To analyze the situation, we need to look at the exchange rates provided:
-
Yesterday, 100 U.S. dollars (USD) traded for 150 Canadian dollars (CAD). This implies the exchange rate was: \[ \text{Exchange Rate (USD to CAD)} = \frac{150 \text{ CAD}}{100 \text{ USD}} = 1.5 \text{ CAD/USD} \]
-
Today, 150 U.S. dollars traded for 300 Canadian dollars. This gives us the new exchange rate: \[ \text{Exchange Rate (USD to CAD)} = \frac{300 \text{ CAD}}{150 \text{ USD}} = 2 \text{ CAD/USD} \]
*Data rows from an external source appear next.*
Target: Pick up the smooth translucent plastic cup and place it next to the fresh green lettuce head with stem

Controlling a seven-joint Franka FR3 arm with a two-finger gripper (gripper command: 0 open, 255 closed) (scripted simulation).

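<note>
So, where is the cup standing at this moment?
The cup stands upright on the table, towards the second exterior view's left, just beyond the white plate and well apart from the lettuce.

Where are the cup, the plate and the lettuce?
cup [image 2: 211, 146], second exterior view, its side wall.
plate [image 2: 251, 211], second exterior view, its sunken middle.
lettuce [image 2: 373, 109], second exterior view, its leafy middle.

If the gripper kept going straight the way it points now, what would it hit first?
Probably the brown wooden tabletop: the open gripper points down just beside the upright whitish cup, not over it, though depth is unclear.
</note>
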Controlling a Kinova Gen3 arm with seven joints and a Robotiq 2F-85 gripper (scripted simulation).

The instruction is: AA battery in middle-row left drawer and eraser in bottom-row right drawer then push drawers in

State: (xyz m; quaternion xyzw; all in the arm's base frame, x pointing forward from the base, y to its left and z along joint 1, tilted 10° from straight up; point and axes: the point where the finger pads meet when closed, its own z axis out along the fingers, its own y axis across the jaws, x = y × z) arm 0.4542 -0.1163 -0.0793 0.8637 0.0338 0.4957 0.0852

Now, let's determine what has happened to the U.S. dollar with respect to the Canadian dollar:
- Yesterday's rate was 1.5 CAD per 1 USD, and today it is 2 CAD per 1 USD.
- Since it now takes more Canadian dollars to buy 1 U.S. dollar (2 CAD compared to 1.5 CAD), the U.S. dollar has appreciated relative to the Canadian dollar.
- Conversely, this means the Canadian dollar has depreciated against the U.S. dollar, as it is now weaker in terms of USD.
Given this analysis, the correct response is:
The U.S. dollar appreciated with respect to the Canadian dollar, and the Canadian dollar depreciated with respect to the U.S. dollar.